Task description - Here are the records. Write out exactly the lines between the one holding "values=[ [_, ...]" and the one holding "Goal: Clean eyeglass", inclusive.

── Provided data

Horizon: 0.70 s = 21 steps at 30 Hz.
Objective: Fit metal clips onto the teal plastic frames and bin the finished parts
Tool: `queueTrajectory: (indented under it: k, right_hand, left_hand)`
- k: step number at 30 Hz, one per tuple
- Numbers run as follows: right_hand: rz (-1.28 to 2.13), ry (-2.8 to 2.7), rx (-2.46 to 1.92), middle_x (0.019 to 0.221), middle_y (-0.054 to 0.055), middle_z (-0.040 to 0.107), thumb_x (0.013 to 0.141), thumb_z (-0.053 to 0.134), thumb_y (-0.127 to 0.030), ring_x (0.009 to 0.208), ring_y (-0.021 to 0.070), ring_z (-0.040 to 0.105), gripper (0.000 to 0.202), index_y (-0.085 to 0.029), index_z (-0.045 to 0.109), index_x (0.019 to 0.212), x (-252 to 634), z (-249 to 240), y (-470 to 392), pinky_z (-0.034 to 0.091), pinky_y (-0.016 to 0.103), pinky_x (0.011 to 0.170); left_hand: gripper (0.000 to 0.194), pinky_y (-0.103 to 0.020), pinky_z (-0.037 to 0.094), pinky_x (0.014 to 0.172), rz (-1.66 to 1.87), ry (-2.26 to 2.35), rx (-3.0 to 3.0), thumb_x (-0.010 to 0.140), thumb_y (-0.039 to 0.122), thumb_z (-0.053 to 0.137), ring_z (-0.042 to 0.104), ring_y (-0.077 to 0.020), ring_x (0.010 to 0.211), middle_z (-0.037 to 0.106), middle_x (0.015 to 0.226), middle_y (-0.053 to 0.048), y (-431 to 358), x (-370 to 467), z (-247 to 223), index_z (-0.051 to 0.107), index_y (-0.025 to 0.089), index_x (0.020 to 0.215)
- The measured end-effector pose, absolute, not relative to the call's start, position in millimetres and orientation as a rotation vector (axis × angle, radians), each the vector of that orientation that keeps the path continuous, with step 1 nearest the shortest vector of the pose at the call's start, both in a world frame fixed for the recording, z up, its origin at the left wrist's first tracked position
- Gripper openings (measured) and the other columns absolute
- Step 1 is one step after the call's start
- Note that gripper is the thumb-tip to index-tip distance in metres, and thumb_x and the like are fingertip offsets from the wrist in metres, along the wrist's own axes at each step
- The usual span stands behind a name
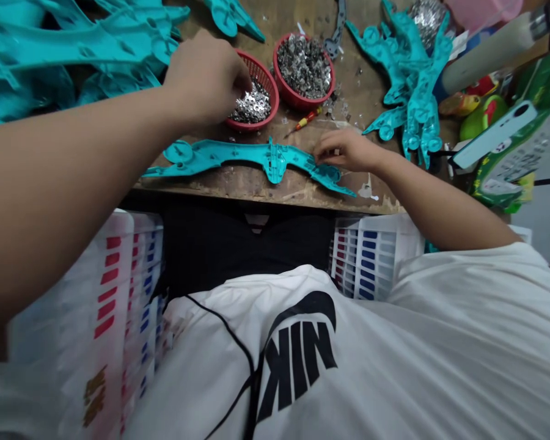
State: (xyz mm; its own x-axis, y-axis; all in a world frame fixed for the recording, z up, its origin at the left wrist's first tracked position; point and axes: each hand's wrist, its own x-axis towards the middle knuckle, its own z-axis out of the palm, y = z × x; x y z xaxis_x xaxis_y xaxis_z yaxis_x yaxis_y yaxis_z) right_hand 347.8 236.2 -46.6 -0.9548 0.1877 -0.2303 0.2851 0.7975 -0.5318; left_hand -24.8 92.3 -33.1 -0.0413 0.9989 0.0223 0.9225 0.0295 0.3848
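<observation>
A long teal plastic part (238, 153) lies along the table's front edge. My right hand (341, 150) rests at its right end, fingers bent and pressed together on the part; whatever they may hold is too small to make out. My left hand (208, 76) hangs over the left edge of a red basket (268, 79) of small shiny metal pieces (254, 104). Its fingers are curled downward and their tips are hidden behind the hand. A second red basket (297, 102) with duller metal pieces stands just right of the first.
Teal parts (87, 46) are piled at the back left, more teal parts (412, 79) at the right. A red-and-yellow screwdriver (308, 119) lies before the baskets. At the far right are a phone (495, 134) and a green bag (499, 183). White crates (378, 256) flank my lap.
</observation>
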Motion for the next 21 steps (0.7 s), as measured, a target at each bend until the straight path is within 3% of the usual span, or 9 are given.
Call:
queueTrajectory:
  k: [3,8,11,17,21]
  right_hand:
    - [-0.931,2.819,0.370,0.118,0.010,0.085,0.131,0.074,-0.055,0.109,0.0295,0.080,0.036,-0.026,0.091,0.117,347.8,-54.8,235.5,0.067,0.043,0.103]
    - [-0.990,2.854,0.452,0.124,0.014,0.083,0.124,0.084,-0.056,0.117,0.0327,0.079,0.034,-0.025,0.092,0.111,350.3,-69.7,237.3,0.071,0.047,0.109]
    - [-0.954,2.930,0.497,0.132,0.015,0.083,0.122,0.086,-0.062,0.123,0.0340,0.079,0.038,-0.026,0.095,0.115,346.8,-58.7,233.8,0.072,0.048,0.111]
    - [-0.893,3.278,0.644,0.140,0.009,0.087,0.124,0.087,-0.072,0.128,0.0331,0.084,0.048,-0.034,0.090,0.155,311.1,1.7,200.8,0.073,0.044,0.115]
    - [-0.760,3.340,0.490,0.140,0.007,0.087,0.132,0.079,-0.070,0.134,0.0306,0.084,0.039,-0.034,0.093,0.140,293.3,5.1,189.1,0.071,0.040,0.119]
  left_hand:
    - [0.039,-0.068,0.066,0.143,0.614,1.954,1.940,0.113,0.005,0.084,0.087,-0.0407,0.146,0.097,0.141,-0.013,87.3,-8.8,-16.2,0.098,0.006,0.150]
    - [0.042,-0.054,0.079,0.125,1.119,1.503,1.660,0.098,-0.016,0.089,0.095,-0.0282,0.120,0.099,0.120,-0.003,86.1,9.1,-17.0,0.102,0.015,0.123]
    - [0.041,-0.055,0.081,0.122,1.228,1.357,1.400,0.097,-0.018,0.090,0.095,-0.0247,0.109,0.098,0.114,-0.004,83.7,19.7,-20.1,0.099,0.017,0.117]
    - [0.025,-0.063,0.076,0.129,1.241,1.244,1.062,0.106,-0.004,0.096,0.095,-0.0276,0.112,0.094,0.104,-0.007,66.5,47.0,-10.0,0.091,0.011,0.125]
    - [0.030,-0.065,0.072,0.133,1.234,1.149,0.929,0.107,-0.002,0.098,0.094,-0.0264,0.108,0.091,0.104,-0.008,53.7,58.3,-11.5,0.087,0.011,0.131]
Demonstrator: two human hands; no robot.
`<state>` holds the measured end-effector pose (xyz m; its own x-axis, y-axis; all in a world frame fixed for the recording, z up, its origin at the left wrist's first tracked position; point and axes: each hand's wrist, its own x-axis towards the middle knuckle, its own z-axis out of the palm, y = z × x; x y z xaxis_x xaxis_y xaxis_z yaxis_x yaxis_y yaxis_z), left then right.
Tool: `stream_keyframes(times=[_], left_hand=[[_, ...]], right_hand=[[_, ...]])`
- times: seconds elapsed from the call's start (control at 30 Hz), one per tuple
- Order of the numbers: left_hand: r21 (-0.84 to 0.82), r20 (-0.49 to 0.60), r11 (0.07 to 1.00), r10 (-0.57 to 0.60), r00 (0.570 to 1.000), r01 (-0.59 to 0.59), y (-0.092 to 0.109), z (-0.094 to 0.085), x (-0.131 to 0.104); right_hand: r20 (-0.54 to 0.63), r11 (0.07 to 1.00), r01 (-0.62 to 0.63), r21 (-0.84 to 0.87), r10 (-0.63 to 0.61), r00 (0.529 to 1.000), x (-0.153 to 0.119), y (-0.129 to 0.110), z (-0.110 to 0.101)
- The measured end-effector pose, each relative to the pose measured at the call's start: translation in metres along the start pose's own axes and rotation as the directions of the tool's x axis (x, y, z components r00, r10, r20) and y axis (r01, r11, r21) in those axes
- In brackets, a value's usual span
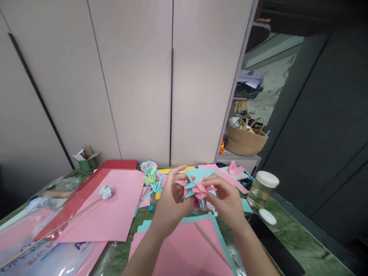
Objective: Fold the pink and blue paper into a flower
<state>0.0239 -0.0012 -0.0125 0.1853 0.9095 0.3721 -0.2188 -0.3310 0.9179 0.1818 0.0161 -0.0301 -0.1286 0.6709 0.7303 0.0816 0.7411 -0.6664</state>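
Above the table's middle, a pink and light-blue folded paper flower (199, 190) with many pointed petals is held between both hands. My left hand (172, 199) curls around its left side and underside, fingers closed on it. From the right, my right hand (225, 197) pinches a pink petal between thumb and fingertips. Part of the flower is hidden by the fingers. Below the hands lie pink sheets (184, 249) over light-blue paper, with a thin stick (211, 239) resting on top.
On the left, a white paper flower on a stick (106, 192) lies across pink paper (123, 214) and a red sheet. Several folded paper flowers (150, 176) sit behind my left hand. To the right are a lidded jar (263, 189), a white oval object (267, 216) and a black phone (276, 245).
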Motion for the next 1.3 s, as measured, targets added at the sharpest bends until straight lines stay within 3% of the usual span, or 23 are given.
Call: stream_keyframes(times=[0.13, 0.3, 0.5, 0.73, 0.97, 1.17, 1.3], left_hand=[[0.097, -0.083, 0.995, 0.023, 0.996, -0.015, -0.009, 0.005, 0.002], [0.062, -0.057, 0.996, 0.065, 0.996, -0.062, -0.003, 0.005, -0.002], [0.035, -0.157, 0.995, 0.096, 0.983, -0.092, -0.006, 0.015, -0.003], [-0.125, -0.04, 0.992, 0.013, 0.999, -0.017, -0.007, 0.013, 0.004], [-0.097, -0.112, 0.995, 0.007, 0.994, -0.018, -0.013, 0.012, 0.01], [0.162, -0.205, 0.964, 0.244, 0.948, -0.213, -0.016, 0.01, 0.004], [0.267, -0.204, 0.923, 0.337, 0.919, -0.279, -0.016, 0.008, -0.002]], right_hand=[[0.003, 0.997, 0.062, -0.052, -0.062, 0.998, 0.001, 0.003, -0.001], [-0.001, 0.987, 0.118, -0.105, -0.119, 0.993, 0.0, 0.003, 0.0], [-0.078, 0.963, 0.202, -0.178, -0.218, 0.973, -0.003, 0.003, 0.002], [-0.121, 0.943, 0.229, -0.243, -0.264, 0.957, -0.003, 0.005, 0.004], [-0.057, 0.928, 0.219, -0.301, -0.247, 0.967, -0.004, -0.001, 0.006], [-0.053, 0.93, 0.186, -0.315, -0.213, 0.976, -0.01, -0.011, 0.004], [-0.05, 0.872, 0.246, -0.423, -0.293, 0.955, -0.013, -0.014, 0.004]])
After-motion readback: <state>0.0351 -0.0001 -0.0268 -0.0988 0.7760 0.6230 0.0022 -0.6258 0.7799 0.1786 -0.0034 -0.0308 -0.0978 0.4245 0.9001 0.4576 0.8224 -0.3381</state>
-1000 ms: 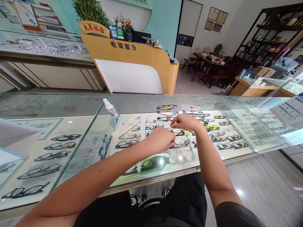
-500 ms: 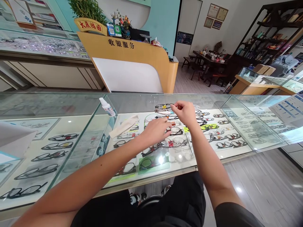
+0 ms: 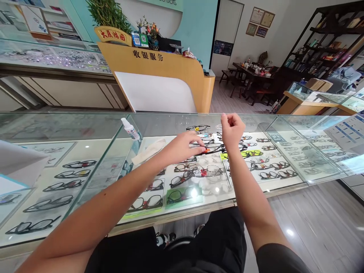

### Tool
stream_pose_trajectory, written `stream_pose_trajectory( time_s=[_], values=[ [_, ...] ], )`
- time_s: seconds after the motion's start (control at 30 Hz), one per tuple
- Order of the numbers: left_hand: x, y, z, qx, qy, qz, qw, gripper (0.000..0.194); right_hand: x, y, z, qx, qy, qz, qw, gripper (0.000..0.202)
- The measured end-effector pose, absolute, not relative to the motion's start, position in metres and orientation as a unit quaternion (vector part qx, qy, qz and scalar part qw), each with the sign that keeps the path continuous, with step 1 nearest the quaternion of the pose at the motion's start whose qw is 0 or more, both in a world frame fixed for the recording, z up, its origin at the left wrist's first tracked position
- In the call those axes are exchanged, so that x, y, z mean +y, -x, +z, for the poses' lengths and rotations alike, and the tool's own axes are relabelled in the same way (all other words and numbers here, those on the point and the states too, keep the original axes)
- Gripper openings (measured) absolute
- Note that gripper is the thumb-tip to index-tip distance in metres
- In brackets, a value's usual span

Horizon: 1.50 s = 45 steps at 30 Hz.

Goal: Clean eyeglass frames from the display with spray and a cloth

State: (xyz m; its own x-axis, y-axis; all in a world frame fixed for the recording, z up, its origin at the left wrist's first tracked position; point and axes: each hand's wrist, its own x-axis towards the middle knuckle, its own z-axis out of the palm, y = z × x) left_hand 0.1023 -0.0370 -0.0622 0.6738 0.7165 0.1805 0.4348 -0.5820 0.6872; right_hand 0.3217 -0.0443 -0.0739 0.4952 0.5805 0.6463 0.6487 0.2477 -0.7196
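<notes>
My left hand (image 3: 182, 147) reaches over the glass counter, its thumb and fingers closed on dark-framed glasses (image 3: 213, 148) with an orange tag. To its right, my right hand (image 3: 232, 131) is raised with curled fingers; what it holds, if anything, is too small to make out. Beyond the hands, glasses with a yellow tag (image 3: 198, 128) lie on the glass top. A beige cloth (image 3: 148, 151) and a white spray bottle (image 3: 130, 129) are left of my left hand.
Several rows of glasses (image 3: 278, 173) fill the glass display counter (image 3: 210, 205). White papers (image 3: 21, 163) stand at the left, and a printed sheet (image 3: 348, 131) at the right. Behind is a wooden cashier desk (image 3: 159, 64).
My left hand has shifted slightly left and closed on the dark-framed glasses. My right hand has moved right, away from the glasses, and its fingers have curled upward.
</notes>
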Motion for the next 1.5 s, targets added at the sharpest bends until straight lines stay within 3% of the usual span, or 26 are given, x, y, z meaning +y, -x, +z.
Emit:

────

Solved exercise -
stream_pose_trajectory, written `stream_pose_trajectory( time_s=[_], values=[ [_, ...] ], )`
- time_s: seconds after the motion's start (control at 30 Hz), one per tuple
- Order of the numbers: left_hand: x, y, z, qx, qy, qz, qw, gripper (0.000..0.194); right_hand: x, y, z, qx, qy, qz, qw, gripper (0.000..0.202)
- The measured end-effector pose, absolute, not relative to the motion's start, position in metres and orientation as a unit quaternion (vector part qx, qy, qz and scalar part qw), each with the sign that keeps the path continuous, with step 1 nearest the quaternion of the pose at the motion's start whose qw is 0 or more, both in a world frame fixed for the recording, z up, its origin at the left wrist's first tracked position
- In the call those axes are exchanged, so that x, y, z mean +y, -x, +z, for the poses' lengths and rotations alike, and the tool's own axes are relabelled in the same way (all other words and numbers here, those on the point and the states too, keep the original axes)
- Gripper openings (measured) absolute
- Note that gripper is the thumb-tip to index-tip distance in metres
- In brackets, a value's usual span

Horizon: 1.50 s = 45 steps at 30 Hz.

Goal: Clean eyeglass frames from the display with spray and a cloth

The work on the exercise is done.